Il y a malgré tout quelques points fixes sur lesquels le voyageur va s’appuyer, une que fois que l’épuisement de son corps parle plus fort que ses oreilles entendant des noms des villes. Il retourne toujours à Bordeaux. Nous verrons que le corps, dans ce type de conduite, est l’unique maître capable d’ordonner l’arrêt.

Souvent, Albert perd ses papiers d’identité, comme dans une tentative de perdre son identité elle-même. Il est présenté comme un sujet qui peut tout perdre, qu’il s’agisse de ses souvenirs à son identité, mais jamais sa « pulsion de partir ».

Pendant plus de vingt ans, la fugue pathologique, qui n’existe qu'en Europe, est devenue une entité clinique très discutée par les aliénistes de l'époque, avant de disparaître. Selon HACKING, la « fugue pathologique » serait une maladie transitoire. Les cas diagnostiqués se retrouvent dans des régions très spécifiques, principalement en France, pays qui reste considéré comme étant le centre de la fugue. D’après mes lectures, il ne me semble pas que cette conduite ait disparu. Nommée autrement, l’errance existe encore bel et bien. En effet, nous sommes encore aujourd’hui face à des jeunes qui ont cet impératif de partir. La France, et surtout Bordeaux, continuent d’être un pôle d’errants. Ce constat ouvre la voie à une discussion et à des questionnements très importants.

L’auteur fait une analyse du contexte social de l'époque, la fin du XIXe siècle en France.

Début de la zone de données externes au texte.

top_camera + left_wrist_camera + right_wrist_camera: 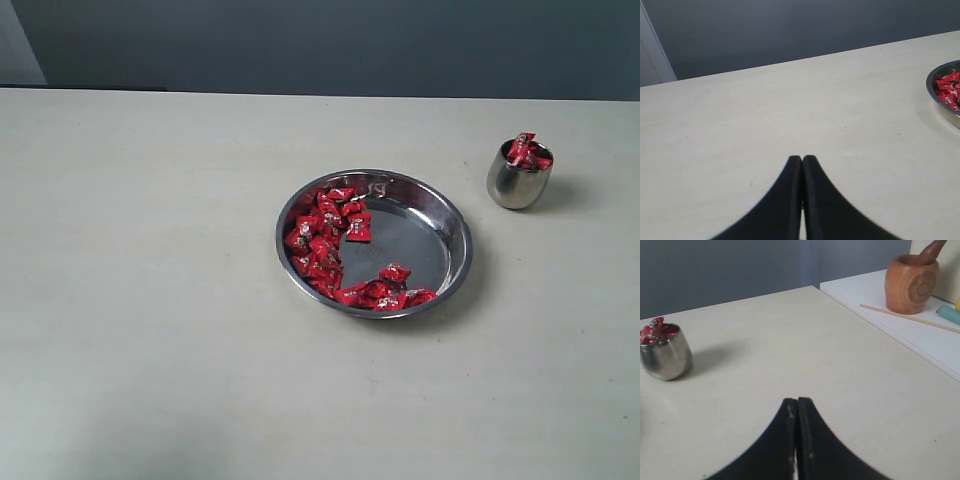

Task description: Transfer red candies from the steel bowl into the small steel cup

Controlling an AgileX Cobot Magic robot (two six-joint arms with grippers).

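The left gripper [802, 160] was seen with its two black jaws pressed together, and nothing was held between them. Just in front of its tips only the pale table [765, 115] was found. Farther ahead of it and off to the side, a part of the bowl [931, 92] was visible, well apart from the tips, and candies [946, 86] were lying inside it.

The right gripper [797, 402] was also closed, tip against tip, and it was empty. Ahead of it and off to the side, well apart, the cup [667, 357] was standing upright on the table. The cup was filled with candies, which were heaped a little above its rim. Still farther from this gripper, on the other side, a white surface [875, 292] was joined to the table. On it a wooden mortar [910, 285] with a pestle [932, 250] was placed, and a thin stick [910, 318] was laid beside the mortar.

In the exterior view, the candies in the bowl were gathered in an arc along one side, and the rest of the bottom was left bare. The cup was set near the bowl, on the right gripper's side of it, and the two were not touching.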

Un contexte marqué par deux phénomènes sociaux importants : « le tourisme romantique et le vagabondage criminel. » Le vélo est une invention qui marque cette époque. Selon l’auteur, les fugueurs existent, entre les touristes et les vagabonds. La plupart des fugueurs ne sont pas des aventuriers, il s'agit pour l'essentiel d'ouvriers honnêtes ou de travailleurs issus de la classe moyenne. Plutôt que de parler de construction sociale de la fugue, l’auteur présente cette « maladie » comme résultant d'une niche écologique, une métaphore sur les conditions qui permettent à la fugue, dans le cas présent, de se développer. HACKING soulèvera quatre « vecteurs de la niche écologique de la fugue » : « la taxonomie médicale », qui tourne autour de son origine épileptique ou hystérique ; la « polarité culturelle » (les maladies mentales transitoires se situent sur un axe vice/vertu entre deux éléments culturels), qui est celle du tourisme et du vagabondage ; l'observabilité, car le trouble doit être visible ; et enfin le désir d'évasion.

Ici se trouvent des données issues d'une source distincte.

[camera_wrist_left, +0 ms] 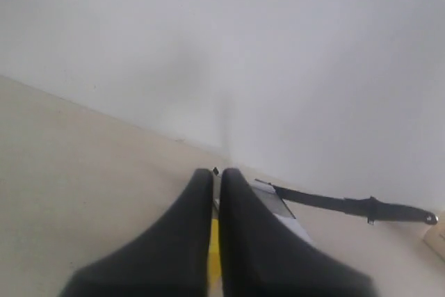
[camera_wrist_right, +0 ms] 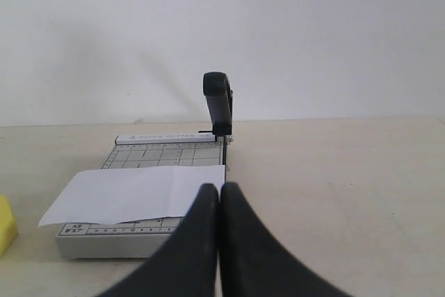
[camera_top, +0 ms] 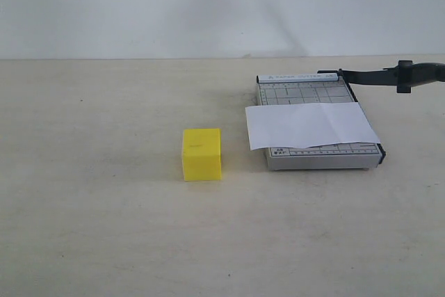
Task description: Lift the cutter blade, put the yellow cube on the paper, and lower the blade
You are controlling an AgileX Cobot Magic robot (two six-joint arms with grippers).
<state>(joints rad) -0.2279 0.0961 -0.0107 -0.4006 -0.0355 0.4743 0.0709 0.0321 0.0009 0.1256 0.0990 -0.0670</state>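
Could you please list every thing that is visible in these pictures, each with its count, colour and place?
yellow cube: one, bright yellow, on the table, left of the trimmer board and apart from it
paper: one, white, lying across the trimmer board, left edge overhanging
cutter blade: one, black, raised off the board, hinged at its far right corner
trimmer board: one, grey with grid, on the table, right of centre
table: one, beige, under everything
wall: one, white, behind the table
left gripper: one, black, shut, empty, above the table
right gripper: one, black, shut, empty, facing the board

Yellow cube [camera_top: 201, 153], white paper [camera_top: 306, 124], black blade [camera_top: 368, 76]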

La « fugue dissociative » figure dans les manuels des années 1990 de Association et de l’Organisation mondiale de santé. Les critères du diagnostic du DSM-IV sont les suivants :

«  A. La perturbation principale est un départ soudain et inattendu du domicile ou du lieu de travail habituel, s’accompagnant d’une incapacité à se souvenir de son passé.

B. Confusion concernant l’identité personnelle ou adoption d’une nouvelle identité (partielle ou complète).

C. La perturbation ne survient pas exclusivement dans le cours de l’évolution d’un Trouble dissociatif de l’identité et n’est pas due aux effets physiologiques d’une substance (par exemple, une substance donnant lieu à un abus, un médicament) ou d’une affection médicale générale (par exemple, l’épilepsie temporale).

D. Les symptômes sont à l’origine d’une souffrance cliniquement significative ou d’une altération du fonctionnement social, professionnel, ou d’autres domaines importants. »12

L’intérêt de ce travail est non pas de classifier, encore une fois, le besoin de certains sujets d’être en constant mouvement comme étant pathologique. Il s’agit plutôt d’étudier la question de l’errance mobile, de penser ce mouvement dans la subjectivité du sujet, d’analyser la solution que l'errance peut représenter pour certains sujets ayant une structure psychique autre que celle que du symptôme de notre civilisation. Il s’agit de penser l’errance comme une tentative de solution et non pas comme une « dysfonction ». Parions alors sur l’errance comme une invention du sujet à écouter attentivement, sans pour autant considérer ce besoin de mobilité comme étant d’emblée pathologique, mais en étant capable d’écouter ce à quoi il répond.